> **PROBLEM DESCRIPTION**
Retype the full set of data, character for character.

####

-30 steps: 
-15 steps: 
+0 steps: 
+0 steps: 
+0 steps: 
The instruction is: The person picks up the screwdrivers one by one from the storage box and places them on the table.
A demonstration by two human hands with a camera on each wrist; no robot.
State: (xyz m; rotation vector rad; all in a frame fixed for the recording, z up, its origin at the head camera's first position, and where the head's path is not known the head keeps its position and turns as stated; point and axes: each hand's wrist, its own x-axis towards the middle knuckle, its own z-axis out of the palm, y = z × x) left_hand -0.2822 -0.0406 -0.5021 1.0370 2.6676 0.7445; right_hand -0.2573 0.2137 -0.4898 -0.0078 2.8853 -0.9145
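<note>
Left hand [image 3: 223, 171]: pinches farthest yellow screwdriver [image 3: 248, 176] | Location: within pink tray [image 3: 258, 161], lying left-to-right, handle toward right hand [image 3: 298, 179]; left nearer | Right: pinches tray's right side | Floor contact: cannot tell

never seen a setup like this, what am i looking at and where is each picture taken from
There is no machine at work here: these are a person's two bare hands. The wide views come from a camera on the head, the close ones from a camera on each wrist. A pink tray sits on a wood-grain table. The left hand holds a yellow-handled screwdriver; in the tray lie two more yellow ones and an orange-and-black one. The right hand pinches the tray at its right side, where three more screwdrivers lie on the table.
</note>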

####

> **ANSWER**
-30 steps: 
-15 steps: 
+0 steps: 
+0 steps: 
+0 steps: 
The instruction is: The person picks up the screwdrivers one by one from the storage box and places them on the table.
A demonstration by two human hands with a camera on each wrist; no robot.
State: (xyz m; rotation vector rad; all in a frame fixed for the recording, z up, its origin at the head camera's first position, and where the head's path is not known the head keeps its position and turns as stated; point and axes: each hand's wrist, its own x-axis towards the middle knuckle, its own z-axis out of the palm, y = z × x) left_hand -0.2822 -0.0406 -0.5021 1.0370 2.6676 0.7445; right_hand -0.2573 0.2137 -0.4898 -0.0078 2.8853 -0.9145
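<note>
Left hand [image 3: 223, 171]: pinches farthest yellow screwdriver [image 3: 248, 176] | Location: within pink tray [image 3: 258, 161], lying left-to-right, handle toward right hand [image 3: 298, 179]; left nearer | Right: pinches tray's right side | Floor contact: cannot tell

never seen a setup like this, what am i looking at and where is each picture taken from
There is no machine at work here: these are a person's two bare hands. The wide views come from a camera on the head, the close ones from a camera on each wrist. A pink tray sits on a wood-grain table. The left hand holds a yellow-handled screwdriver; in the tray lie two more yellow ones and an orange-and-black one. The right hand pinches the tray at its right side, where three more screwdrivers lie on the table.
</note>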

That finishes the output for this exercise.